Spinoza utilise le concept « Dieu », mais s’éloigne à tel point des conceptions théologiques classiques que son nom sera bientôt associé à l’athéisme pur et simple – et il se prendra quelques coups de couteau pour cela. Pour Spinoza, Dieu n’est rien d’autre que l’Univers lui-même. Il n’est pas un Être extérieur, Le Créateur, qui agirait de manière transcendante sur Sa Création. Chez Spinoza, Créateur et Création se confondent en une seule et même Nature, tantôt considérée comme agissante, « naturante », tantôt, réciproquement, comme agie (par elle-même), « naturée ». Autrement dit, l’Univers (la Nature) n’est pas passif, tirant son dynamisme d’un principe extérieur à lui (Dieu) : il est dynamique par lui-même, il se crée lui-même à chaque instant, « cause de soi ».

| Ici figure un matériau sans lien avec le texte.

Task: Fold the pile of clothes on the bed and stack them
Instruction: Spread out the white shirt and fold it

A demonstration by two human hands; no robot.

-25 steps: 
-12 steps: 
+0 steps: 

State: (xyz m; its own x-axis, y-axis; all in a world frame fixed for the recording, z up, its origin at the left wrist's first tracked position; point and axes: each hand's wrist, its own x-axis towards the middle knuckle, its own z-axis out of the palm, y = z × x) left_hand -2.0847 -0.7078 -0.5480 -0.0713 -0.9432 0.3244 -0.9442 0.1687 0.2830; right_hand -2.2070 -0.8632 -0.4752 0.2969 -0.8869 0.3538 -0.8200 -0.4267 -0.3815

Le Dieu/Nature de Spinoza est sans « volonté ». Lui prêter une « volonté », semblable à celle que les hommes croient avoir, serait une conception anthropomorphique de Dieu. Mais cette absence de volonté n’est pas absence d’énergie. Il est l’énergie même, qui fait être le monde, la « cause de soi », qui se cause elle-même sans être causée par une cause extérieure. Pur dynamisme, « conatus », dit Spinoza, ce qui, en latin, signifie « l’effort » : « L’effort (conatus) par lequel chaque chose s’efforce de persévérer dans son être  n’est rien en dehors de l’essence actuelle de cette chose. » (Spinoza, E, III, 7). Or cet « effort » que font toutes choses pour exister, il est l’expression, dans les êtres singuliers, d’une énergie plus fondamentale, cette énergie déployée par le monde (c’est-à-dire Dieu) pour se causer lui-même et que Spinoza désigne par le mot latin de « Vis » : la Force. « La force par laquelle chaque chose persévère dans l’existence suit de la nécessité éternelle de la nature de Dieu » (E, II, 45, scolie) [2]. « Effort », « ef-fort », « force ». Franchissons le pas : le « conatus » spinoziste, c’est « la Force » en chaque être. Non pas la force en tant que simple potentialité qui pourrait, ou non, s’exercer, mais la force en tant qu’effort effectif : sa « vis existendi » (E, III, Explicatio) l’effort d’être, que l’on trouve en chaque être en tant que manifestation de l’effort d’être de l’Univers lui-même.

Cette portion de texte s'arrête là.